Reporting to the Vice President of Regulatory Affairs, the Regulatory Affairs Manager will assist with and manage regulatory submissions and help develop strategies that are in accordance with therapeutic area direction and corporate objectives. Primary responsibilities include preparing regulatory documents, serving as a regulatory contact on assigned clinical trials, developing processes and timelines in support of designated regulatory activities, and tracking submissions.
Participate in cross functional project teams to deliver successful submissions/filings and outcomes with Health Authorities (HA) for therapeutic programs
Serve as a regulatory contact for designated trials: assist with developing timelines, preparing and maintaining clinical trial applications, track status of submissions, and Health Authority commitments. Coordinate with CROs or vendors on clinical trial activities in support of regulatory goals
Collaborate with team members to draft responses to health authority requests
Ensure consistency, completeness, accuracy, and adherence to regulations and applicable guidelines for all regulatory submissions
Contribute to the regulatory strategy, including identifying and communicating potential risks and mitigation plans associated with regulatory strategies
Contribute to interactions with Health Authorities including assisting in developing briefing packages and prep meetings
Prepare regulatory operations Standard Operating Procedures (SOPs); provide regulatory review of SOPs from other departments as necessary?
Ability to travel domestically and internationally as needed
This position is eligible to work from home, with occasional travel to the office required, work from the office, or a combination of working from home and the office.

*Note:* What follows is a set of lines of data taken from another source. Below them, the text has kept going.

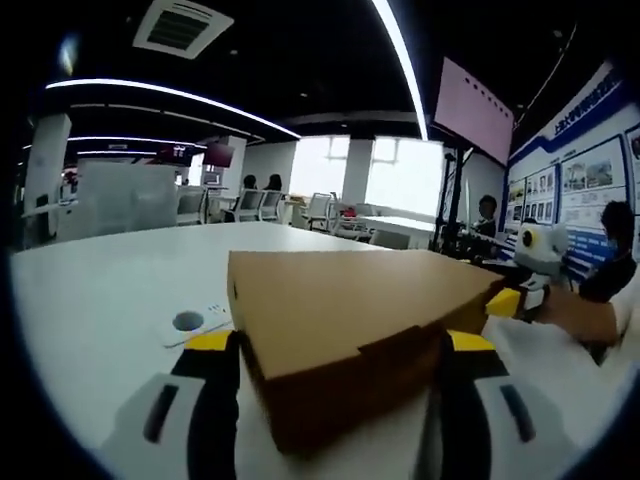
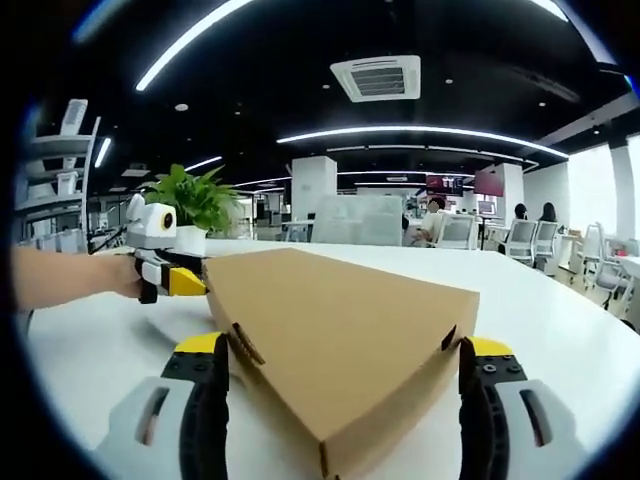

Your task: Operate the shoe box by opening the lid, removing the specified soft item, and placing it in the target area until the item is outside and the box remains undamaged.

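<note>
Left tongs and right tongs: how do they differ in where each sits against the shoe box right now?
The left tongs straddle one corner of the closed shoe box, with a white card beside them on the table. The right tongs straddle the opposite corner, facing a potted plant. Both are open, jaws on either side of a corner, yellow-tipped, not visibly clamping.

A broad white surface [image 1: 100, 290] spreads across the lower half of the left gripper view and runs back toward the chairs at mid-frame. A brown cardboard shoe box [image 1: 350, 320], lid shut, rests directly on it at lower centre. Just left of the box lies a small white flat object [image 1: 195, 322] with a dark round spot. In the right gripper view the same surface [image 2: 560, 320] fills the lower frame, the box [image 2: 340, 350] sitting at lower centre, one corner pointing toward the bottom edge.
</note>
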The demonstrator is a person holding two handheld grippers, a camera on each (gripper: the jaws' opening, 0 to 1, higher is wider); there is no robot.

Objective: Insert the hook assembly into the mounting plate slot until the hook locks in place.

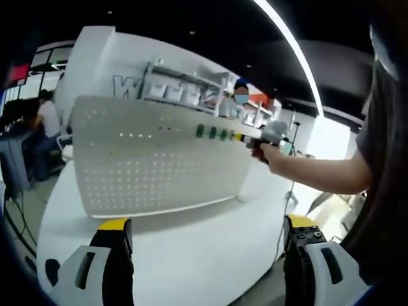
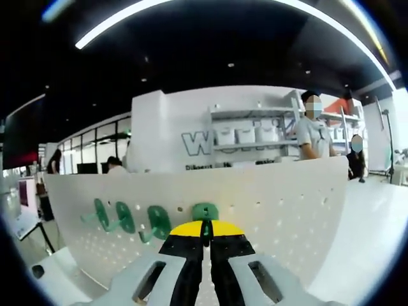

Direct experience in preparing registration (IND, NDA, CTA, and/or NDS) submissions required
Strong knowledge of FDA guidelines for the development of small molecule products is preferred
Experience working with Health Canada and filing CTA and NDS submissions is preferred
Strong project management and organizational skills with emphasis on attention to detail
Excellent interpersonal and verbal/written communication skills with the ability to build relationships at all levels of the organization
Ability to work independently on multiple projects with tight timelines and minimal supervision
Experience working with CROs on regulatory submissions in support of clinical trials
Proficient at using MS Office products
Experience with cloud-based document management programs and/or document management systems and co-authoring tools is preferred
Regulatory Affairs Certification or similar certificate is a plus
Education and Experience
BA/BS degree, preferably in the life sciences, and a minimum of 5 years regulatory experience is required, or an equivalent combination of experience and education
This is a remote/office hybrid boulder, CO based position, with occasional travel both domestically and internationally required
Brickell Biotech, Inc. is a clinical-stage pharmaceutical company striving to transform patient lives by developing innovative and differentiated prescription therapeutics for the treatment of dermatologic, autoimmune and other debilitating diseases. Brickell’s pipeline combines a potential best-in-class, late clinical-stage program for hyperhidrosis with a novel, cutting-edge platform with broad potential in autoimmune and neuroinflammatory disorders.
Brickell’s executive management team and board of directors bring extensive experience in product development and global commercialization, having served in leadership roles at large global pharmaceutical companies and biotechs that have developed and/or launched successful products, including several that were first-in-class and/or achieved iconic status, such as Cialis®, Taltz®, Gemzar®, Prozac®, Cymbalta® and Juvederm®.
Brickell’s strategy is to leverage this experience to in-license, acquire, develop and commercialize innovative products that Brickell believes can meaningfully benefit patients who are suffering from debilitating diseases that are underserved by available therapies.